From article <705@nixbur.UUCP>, by jobrien@nixbur.UUCP (John O'Brien):
> printf call is a constant (which it is most of the time), the compiler
> should be able to parse the string at compile time, and turn the printf
> call into something like the series of Modula-2 calls, with a correspond-
> ing increase in efficiency.  Do C compilers do this?  Are there any prob-
> lems with doing this?
> 
> 				Enquiring Minds Want to Know!
> 

	If C did allow this, it would not be C.  The compiler knows
nothing about any functions, including I/O.  Some new compilers may be
able to this, though I do not know of any, by using the #pragma
preprocesser directive to declare certain functions as builtin.  The
use of #pragma is left up to the compiler implementation and not C.
If an ANSI C implementation does not understand what the #pragma
directive is trying to accomplish, it will simply ignore it.

lmiller@venera.isi.edu (Larry Miller) (10/11/89)

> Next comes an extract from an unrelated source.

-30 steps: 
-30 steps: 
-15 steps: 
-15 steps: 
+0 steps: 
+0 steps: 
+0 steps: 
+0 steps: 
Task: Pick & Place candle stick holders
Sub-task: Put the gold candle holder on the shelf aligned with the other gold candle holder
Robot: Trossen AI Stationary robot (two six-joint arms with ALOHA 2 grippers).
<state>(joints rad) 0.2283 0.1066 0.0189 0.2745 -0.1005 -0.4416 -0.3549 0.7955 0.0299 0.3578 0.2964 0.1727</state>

In article <705@nixbur.UUCP> jobrien@nixbur.UUCP (John O'Brien) writes:
>I'm looked a description of Modula-2 yesterday, and one of the things
>that struck me was its lack of a general purpose I/O function.  Instead,
>you have a collection of procedures which output one value of each type.
>Thus, where you would say in C:
>
>printf("This is an integer: %d\n", 6);
>
>you would need three procedure calls in Mod-2:
>
>writechar("This is an integer: ");
>writeint(6);
>writeln;
>
	Parsing the format string is so incredibly trivial
	that there can be no advantage of having to make
	separate function calls for each data type like this.
	Many implementations just code it in assembly
	language, giving even faster execution, but even coded
	in C directly, it's no more than a loop to look at
	each character in the format string, then switching on %.

Larry Miller				lmiller@venera.isi.edu (no uucp)
USC/ISI					213-822-1511
4676 Admiralty Way
Marina del Rey, CA. 90292

henry@utzoo.uucp (Henry Spencer) (10/12/89)

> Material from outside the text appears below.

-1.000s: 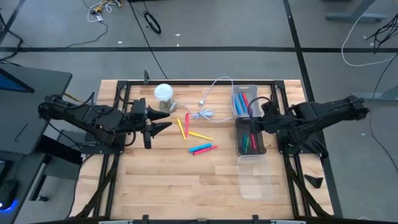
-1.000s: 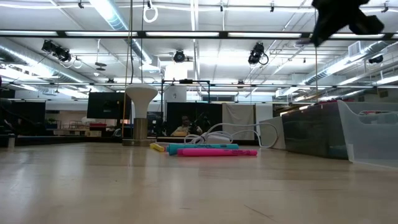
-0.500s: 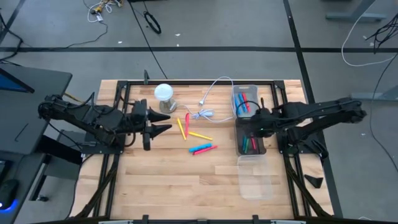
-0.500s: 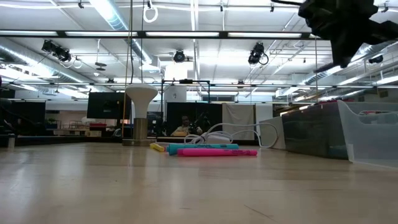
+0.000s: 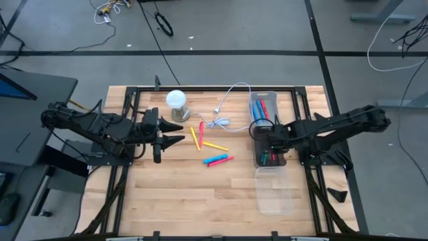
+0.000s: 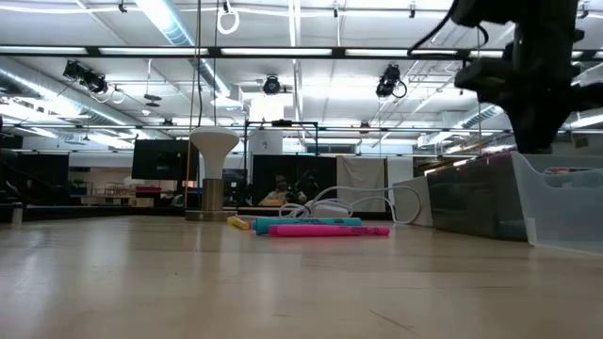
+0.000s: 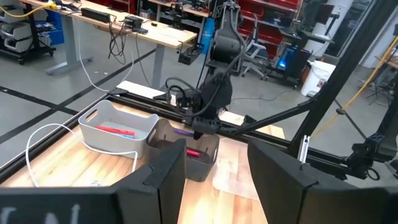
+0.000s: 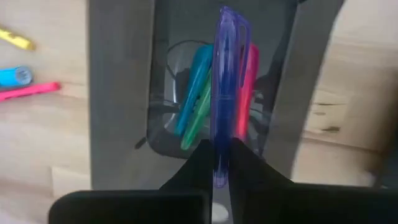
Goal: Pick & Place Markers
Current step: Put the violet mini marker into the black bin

In article <6737@hubcap.clemson.edu> drcook@hubcap.clemson.edu (david richard cook) writes:
>> printf call is a constant (which it is most of the time), the compiler
>> should be able to parse the string at compile time, and turn the printf
>> call into something like the series of Modula-2 calls...
>
>	If C did allow this, it would not be C.  The compiler knows
>nothing about any functions, including I/O...

This may be true of your compiler, but it is far from universal.  The
C library is part of the language.  It's been that way informally for
a long time (as witness the flak Whitesmiths took over their attempts
to rationalize the library) and is now official (ANSI C).  Such an
optimization is perfectly legitimate.  And no, it doesn't require a
#pragma to enable it.
-- 
A bit of tolerance is worth a  |     Henry Spencer at U of Toronto Zoology
megabyte of flaming.           | uunet!attcan!utzoo!henry henry@zoo.toronto.edu

gwyn@smoke.BRL.MIL (Doug Gwyn) (10/12/89)

In article <705@nixbur.UUCP> jobrien@nixbur.UUCP (John O'Brien) writes:
-It seems to me that if the format string in the 
-printf call is a constant (which it is most of the time), the compiler
-should be able to parse the string at compile time, and turn the printf
-call into something like the series of Modula-2 calls, with a correspond-
-ing increase in efficiency.  Do C compilers do this?  Are there any prob-
-lems with doing this?

The proposed C Standard permits this in a conforming hosted implementation.
I don't know of any existing implementations that do this, although some do
optimize other standard library functions into in-line code.

chris@mimsy.UUCP (Chris Torek) (10/14/89)

In article <10082@venera.isi.edu> lmiller@venera.isi.edu (Larry Miller) writes:
>Parsing the format string is so incredibly trivial
>that there can be no advantage of having to make
>separate function calls for each data type like this.

There is certainly no advantage to the programmer.  The execution time,
however, can be quite significant.  One of the big speedups to the 4BSD
VAX PCC-based C compiler was to change most of the printf() calls to
fputs() calls (with fputs() being in VAX assembly, using special string
instructions).  The old _doprnt was in assembly as well, but was still
significantly slower.
-- 
In-Real-Life: Chris Torek, Univ of MD Comp Sci Dept (+1 301 454 7163)
Domain:	chris@cs.umd.edu	Path:	uunet!mimsy!chris

Tim_CDC_Roberts@cup.portal.com (10/14/89)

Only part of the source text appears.